Our team is committed to continued work on improving usability of ZK in commercial applications, so definitely follow along as we keep pushing the boundary of what can be done with ZK cryptography.

Future work

Deeper EVM connection

Of course, connecting EVM wallets to Mina is the first step in connecting these ecosystems. The next step is to make state created on Mina accessible on the EVM. The difficult is that Mina uses custom cryptography for all operations including hashes (which means that Mina Merkle trees need to be converted to EVM-friendly Merkle trees to make accessing data efficient on the EVM side). There are currently two options for this:

  1. Self-hostable bridges (ex: mina bridge). This approach can be used for any EVM chain you like, but the downside is that it requires running your own infrastructure, and the proofs generated by the software are prohibitively expensive on EVM chains that do not either have very low gas fees or a way to write custom precompiles to support Mina's cryptography faster than what you get with native Solidity (ex: BOLD on Arbitrum).
  2. AVS (Actively Validated Service) systems (ex: Aligned Layer). This approach gives you cheap gas costs even on expensive chains (ex: Ethereum L1), but requires support from the AVS teams to support new chains. Additionally, the security of the AVS system depends on some new security system (ex: EigenLayer in the case of Aligned Layer).

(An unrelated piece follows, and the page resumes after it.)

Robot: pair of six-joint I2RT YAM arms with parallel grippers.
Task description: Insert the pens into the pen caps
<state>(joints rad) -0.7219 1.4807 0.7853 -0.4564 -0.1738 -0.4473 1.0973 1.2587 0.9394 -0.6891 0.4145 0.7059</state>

In practice, for Aligned Layer, given they are aggressively adding new chains and they are based on EigenLayer for the security, so we consider them safe and easy to work with approach. Comparatively, the self-hostable bridge may be the better for specific use-cases, but we think Aligned Layer will the better option for the majority of projects. This is why for Click & Moo, we are planning to leverage Aligned Layer to connect the Mina-powered ZK parts of our game with Arbitrum (the largest L2 for Ethereum).

Scaling the games

Thanks to recursive SNARKs provided by Mina, a lot of the proof generation & aggregation can be done on the client side which massively reduces the onchain cost of building games like Click & Moo. However, we still need to combine aggregate proofs across multiple players into a single final proof when we want to send game state to an EVM chain. To achieve this, we plan to leverage Zeko which is a rollup framework for Mina Protocol. It will allow us to spin up ephemeral ZK rollups as needed to aggregate user transactions, while still fully supporting recursive SNARKs and all other Mina features so that which rollup is being used is transparent from the game perspective.